Return all lines of the records that contain the word "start".

Saved data entries
▼▼▼
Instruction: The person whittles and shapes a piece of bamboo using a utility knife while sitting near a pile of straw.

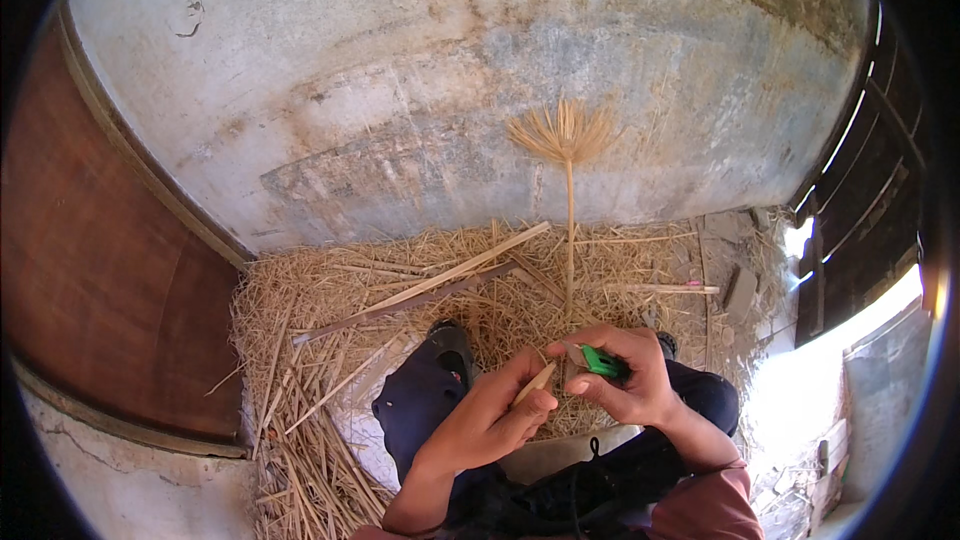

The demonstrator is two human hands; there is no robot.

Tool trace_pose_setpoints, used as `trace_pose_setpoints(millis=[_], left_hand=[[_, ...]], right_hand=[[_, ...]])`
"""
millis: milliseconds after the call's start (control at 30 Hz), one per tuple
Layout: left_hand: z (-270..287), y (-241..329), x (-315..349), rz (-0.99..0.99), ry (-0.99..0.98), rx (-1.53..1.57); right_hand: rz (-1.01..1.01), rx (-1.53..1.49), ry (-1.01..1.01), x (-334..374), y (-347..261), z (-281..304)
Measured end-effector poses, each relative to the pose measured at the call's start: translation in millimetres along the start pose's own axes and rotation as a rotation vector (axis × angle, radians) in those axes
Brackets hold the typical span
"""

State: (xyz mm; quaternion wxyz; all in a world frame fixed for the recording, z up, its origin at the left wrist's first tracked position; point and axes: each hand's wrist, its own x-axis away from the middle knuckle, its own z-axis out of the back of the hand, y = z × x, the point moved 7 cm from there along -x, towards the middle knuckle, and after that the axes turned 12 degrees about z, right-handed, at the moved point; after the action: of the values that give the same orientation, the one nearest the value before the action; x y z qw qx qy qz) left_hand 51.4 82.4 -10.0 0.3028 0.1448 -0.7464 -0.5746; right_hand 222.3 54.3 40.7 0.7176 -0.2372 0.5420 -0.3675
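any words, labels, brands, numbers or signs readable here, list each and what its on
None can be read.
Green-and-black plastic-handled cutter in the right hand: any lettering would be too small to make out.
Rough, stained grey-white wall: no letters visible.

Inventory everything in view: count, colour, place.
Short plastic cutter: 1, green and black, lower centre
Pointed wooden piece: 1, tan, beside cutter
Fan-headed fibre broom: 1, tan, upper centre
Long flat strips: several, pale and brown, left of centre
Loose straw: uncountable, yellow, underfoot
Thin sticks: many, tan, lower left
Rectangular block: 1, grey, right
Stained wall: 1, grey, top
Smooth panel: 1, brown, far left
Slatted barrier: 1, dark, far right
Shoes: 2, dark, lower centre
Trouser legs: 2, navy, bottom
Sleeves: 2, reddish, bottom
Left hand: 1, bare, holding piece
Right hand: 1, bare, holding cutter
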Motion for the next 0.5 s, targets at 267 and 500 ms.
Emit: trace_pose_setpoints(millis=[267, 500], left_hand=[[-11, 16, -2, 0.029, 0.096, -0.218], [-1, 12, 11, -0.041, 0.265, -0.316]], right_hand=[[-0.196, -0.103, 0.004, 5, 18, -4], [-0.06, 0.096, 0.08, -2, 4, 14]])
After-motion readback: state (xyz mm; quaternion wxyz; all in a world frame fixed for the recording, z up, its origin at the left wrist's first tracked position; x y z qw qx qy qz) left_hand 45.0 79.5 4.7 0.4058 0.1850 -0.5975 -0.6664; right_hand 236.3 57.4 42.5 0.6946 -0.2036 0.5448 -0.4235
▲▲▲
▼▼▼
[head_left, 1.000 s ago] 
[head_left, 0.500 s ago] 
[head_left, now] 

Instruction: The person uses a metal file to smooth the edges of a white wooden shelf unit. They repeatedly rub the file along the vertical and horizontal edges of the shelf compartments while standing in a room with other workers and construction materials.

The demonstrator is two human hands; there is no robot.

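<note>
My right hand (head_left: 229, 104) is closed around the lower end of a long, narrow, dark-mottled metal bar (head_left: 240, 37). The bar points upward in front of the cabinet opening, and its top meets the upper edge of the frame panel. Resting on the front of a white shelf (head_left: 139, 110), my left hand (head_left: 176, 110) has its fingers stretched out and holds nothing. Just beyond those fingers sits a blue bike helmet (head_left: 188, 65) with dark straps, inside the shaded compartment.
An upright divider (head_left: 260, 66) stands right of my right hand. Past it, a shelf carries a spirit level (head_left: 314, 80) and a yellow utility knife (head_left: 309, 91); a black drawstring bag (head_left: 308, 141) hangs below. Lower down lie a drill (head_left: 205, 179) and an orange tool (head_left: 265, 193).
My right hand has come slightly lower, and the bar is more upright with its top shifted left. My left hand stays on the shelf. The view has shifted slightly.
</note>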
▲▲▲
Finished task>
millis: milliseconds after the call's start (control at 30 Hz), one per tuple
Measured end-effector poses, each relative to the pose measured at the call's start: translation in millimetres along the start pose's own axes and rotation as a rotation vector (axis × angle, radians) in those axes

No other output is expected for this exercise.